The stomach is a sac-like organ just below the diaphragm that secretes gastric juices that help digest food. Many people with stomach cancer do not develop symptoms until its late stages, when it is harder to treat. The stomach is elastic, so a tumor can grow for a while without interfering with normal function or causing pain.
Symptoms may arise once the tumor grows into surrounding tissues and organs. Other health conditions can cause the same symptoms as stomach cancer and need to be ruled out in the diagnosis. Symptoms that might indicate stomach cancer include:
- Abdominal pain or discomfort
- Nausea or vomiting
- Heartburn or indigestion
- Dysphagia (trouble swallowing)
- Loss of appetite
- Weight loss
- Bloated or swollen abdomen
- Buildup of fluid in the abdomen
- A lump that can be felt through the abdomen
How is stomach cancer diagnosed?
Early detection and treatment of cancer increases the likelihood of long-term survival. The process of diagnosis starts with a physical exam and medical history, including family history and how long symptoms have been present. The physical exam will check for abdominal lumps or swelling, and a digital rectal exam may be done to check for lumps in the pelvis. Blood tests may be ordered for substances that could indicate cancer.

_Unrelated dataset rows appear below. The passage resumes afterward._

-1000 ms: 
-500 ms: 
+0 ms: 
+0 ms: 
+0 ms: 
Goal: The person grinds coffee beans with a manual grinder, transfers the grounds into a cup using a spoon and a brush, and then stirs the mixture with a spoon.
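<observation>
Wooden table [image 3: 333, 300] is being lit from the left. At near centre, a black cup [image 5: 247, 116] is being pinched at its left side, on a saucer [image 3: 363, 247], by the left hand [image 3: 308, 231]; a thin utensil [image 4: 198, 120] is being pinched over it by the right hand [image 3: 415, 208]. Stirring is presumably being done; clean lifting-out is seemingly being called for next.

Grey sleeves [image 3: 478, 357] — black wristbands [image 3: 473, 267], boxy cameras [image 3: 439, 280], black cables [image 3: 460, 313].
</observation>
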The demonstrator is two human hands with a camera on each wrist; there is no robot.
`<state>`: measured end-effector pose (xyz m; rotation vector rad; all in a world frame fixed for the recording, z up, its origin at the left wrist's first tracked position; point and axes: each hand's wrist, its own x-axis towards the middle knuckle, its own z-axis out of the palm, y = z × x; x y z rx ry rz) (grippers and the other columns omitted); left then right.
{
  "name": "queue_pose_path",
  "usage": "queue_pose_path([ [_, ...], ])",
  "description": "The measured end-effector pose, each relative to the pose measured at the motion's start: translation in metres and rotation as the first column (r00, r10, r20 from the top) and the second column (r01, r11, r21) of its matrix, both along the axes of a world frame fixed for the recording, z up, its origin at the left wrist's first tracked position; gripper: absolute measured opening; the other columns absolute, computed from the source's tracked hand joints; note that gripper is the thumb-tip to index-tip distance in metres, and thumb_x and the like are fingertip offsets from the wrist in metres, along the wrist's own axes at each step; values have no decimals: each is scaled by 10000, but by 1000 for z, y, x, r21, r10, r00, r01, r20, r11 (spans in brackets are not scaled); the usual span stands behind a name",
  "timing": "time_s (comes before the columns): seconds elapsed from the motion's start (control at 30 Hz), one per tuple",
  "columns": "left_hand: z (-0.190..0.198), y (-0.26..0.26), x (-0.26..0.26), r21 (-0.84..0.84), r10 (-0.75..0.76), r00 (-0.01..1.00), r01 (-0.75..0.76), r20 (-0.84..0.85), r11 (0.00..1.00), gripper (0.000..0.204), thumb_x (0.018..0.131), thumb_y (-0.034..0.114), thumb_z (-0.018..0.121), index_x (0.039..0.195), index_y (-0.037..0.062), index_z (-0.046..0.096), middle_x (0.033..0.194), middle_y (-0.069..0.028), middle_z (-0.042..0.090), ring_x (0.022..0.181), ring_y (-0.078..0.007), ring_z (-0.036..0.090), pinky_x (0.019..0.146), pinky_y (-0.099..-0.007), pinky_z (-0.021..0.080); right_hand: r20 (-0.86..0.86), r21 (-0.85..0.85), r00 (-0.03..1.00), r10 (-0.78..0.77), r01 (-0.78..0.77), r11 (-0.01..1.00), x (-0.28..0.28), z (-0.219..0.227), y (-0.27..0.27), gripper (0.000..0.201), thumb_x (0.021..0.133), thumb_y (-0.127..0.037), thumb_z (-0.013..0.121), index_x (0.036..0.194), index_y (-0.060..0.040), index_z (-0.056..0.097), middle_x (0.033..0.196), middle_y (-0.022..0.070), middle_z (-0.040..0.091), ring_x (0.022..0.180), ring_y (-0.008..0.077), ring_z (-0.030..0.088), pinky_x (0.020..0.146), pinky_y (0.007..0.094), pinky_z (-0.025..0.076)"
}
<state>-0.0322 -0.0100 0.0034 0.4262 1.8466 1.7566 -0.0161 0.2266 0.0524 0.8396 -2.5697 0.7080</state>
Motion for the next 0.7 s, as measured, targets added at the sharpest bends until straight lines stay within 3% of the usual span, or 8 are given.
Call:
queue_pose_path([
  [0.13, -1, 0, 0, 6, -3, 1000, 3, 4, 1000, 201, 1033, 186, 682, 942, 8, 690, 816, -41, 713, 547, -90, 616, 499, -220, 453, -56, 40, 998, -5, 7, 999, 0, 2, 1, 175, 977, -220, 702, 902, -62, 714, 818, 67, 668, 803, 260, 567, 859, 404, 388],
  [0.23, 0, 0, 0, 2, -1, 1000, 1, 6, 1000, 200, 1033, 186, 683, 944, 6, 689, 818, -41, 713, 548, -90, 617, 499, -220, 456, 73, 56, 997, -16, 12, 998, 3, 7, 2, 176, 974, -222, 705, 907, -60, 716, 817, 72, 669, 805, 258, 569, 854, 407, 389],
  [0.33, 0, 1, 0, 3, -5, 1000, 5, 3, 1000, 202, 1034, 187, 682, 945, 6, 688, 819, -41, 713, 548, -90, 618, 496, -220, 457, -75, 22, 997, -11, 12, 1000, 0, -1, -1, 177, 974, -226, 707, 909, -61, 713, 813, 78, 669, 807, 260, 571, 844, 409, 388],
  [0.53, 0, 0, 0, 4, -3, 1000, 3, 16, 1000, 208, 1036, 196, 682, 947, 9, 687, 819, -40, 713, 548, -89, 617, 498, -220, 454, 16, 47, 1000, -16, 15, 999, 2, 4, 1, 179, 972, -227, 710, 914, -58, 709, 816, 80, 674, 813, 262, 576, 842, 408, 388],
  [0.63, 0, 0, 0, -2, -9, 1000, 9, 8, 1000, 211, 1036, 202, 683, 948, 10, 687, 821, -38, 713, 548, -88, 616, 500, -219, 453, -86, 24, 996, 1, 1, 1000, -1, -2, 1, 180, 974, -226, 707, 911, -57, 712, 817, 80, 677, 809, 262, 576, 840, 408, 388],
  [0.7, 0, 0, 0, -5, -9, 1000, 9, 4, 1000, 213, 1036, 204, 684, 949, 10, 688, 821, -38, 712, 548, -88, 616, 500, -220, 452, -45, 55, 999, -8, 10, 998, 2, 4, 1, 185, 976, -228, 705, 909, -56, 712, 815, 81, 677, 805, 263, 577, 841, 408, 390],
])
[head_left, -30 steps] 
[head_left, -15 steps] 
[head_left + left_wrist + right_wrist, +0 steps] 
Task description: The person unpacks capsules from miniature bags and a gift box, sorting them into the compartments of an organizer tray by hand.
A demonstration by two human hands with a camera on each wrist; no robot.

An upper gastrointestinal endoscopy may be performed, in which a thin, flexible tube with a camera is inserted through the esophagus to look at the inside of the stomach and the upper part of the small intestine. If a mass is detected, a small tissue sample (a biopsy) may be removed to examine in the laboratory. X-rays, computed tomography (CT), positron emission tomography (PET), MRI or ultrasound scans may be done to see how extensive the cancer is and how much it has spread.
How is stomach cancer treated?
Treatment for stomach cancer depends on how advanced the cancer is when it is detected, including how many tumors are present, how large they are and whether they have spread to nearby lymph nodes or other parts of the body. Most cases of stomach cancer are diagnosed at a more advanced stage and require a more intensive treatment strategy.
Surgery: Some small and localized stomach tumors can be surgically removed; this is known as resection. For advanced stomach cancer, the whole stomach may need to be removed.
Radiation: Radiation may be used to kill cancer cells that remain after surgery or to shrink tumors that cannot be surgically removed. It is often used in conjunction with other forms of treatment.
Chemotherapy: Traditional chemotherapy works by killing fast-growing cells, including cancer cells. It can also destroy rapidly dividing healthy cells, such as those in the gut or hair follicles, leading to side effects like nausea and hair loss.
Targeted therapy: Targeted drugs work against cancers with specific characteristics. For example, they may interfere with signaling pathways that regulate cell growth. Targeted treatment is often better tolerated than chemotherapy, but cancer may develop resistance over time.
Immunotherapy: The newest type of treatment helps the immune system fight cancer. For example, some tumors can turn off immune responses against them, and drugs known as checkpoint inhibitors can restore T cells’ ability to recognize and destroy cancer cells. Current immunotherapy drugs work for only a subset of patients, and it is hard to predict who will benefit.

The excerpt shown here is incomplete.